◆ Problem description
All lines from the one containing "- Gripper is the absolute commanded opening" down to the one containing "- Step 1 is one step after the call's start", both ends included, are to be given again exactly; omit the rest of the listing below.
▶
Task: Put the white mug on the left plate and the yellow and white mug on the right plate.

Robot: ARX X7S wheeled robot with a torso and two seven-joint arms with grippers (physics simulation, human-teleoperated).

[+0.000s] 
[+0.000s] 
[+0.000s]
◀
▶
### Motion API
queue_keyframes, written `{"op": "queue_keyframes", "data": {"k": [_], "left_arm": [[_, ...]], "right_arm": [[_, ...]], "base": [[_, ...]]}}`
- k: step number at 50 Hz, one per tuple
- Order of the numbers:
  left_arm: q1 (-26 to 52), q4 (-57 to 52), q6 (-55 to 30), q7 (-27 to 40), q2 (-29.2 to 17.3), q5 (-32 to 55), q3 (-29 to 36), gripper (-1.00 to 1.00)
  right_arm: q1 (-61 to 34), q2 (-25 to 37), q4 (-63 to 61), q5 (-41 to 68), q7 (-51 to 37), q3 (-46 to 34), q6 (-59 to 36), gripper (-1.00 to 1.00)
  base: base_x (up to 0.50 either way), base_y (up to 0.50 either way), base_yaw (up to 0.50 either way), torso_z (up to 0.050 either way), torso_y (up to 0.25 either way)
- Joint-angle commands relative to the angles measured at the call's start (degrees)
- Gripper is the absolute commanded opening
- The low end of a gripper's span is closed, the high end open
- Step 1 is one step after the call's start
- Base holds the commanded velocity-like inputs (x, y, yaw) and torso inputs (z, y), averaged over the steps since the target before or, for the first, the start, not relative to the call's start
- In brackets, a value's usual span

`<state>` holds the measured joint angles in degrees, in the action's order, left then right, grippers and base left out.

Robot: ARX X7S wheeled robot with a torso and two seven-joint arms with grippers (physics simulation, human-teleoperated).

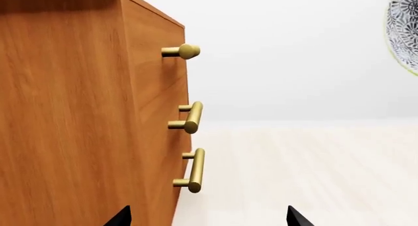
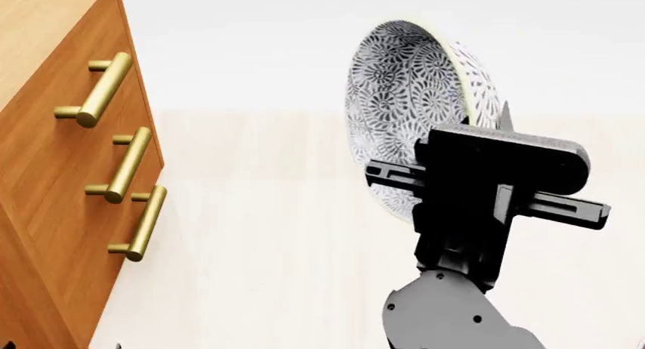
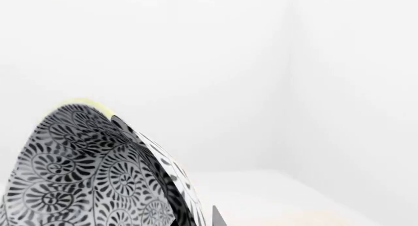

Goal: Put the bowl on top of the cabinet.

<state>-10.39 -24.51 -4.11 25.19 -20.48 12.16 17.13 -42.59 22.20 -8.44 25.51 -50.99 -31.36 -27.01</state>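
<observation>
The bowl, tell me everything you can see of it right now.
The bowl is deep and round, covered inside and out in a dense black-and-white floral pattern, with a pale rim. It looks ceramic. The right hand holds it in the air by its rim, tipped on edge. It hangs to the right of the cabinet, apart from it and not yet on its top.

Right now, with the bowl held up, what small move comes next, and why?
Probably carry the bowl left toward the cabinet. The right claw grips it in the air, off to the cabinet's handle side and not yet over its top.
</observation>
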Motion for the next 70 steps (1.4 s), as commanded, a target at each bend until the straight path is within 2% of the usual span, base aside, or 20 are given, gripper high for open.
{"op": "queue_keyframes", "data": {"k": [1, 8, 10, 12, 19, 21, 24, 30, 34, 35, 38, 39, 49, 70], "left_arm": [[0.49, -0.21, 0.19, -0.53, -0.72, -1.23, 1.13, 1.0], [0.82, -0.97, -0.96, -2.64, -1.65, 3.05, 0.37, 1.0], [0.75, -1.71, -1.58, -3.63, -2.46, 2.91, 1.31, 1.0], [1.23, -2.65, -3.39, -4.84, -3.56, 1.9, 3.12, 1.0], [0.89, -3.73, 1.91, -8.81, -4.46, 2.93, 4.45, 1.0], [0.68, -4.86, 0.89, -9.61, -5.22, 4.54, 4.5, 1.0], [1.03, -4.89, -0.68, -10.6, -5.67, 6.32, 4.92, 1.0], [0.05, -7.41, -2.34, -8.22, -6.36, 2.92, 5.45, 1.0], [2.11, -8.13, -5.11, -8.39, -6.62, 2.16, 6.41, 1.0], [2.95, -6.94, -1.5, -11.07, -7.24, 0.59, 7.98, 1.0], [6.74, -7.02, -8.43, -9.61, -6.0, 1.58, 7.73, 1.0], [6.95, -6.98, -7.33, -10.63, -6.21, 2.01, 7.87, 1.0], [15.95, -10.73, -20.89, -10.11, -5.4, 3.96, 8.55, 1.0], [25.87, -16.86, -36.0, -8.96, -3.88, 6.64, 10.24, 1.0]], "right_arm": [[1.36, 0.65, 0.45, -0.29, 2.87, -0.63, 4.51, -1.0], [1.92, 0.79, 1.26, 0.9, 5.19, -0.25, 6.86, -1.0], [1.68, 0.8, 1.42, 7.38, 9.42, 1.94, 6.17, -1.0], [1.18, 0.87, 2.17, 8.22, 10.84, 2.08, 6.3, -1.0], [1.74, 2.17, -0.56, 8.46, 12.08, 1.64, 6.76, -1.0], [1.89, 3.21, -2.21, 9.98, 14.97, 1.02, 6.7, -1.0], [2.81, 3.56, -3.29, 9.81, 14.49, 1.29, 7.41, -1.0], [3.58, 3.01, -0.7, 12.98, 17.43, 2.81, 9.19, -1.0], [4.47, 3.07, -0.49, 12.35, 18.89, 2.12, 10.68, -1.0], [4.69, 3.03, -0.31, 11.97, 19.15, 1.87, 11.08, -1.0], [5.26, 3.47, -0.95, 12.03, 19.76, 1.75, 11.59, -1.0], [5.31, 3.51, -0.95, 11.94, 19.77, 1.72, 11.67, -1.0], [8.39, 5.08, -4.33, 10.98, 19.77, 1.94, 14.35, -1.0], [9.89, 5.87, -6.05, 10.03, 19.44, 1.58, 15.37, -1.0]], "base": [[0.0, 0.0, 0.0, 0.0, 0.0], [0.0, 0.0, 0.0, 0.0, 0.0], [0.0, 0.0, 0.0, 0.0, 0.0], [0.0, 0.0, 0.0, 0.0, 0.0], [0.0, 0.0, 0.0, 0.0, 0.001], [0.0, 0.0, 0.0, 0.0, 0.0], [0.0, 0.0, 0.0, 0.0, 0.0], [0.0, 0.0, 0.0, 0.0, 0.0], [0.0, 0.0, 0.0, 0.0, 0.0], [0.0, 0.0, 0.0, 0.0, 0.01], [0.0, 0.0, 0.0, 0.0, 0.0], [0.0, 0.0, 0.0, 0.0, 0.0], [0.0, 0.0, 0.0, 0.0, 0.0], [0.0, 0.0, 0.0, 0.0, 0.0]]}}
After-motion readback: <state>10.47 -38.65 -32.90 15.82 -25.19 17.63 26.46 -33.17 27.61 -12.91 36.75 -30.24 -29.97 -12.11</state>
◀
◆ Output for this exercise
- Gripper is the absolute commanded opening
- The low end of a gripper's span is closed, the high end open
- Step 1 is one step after the call's start

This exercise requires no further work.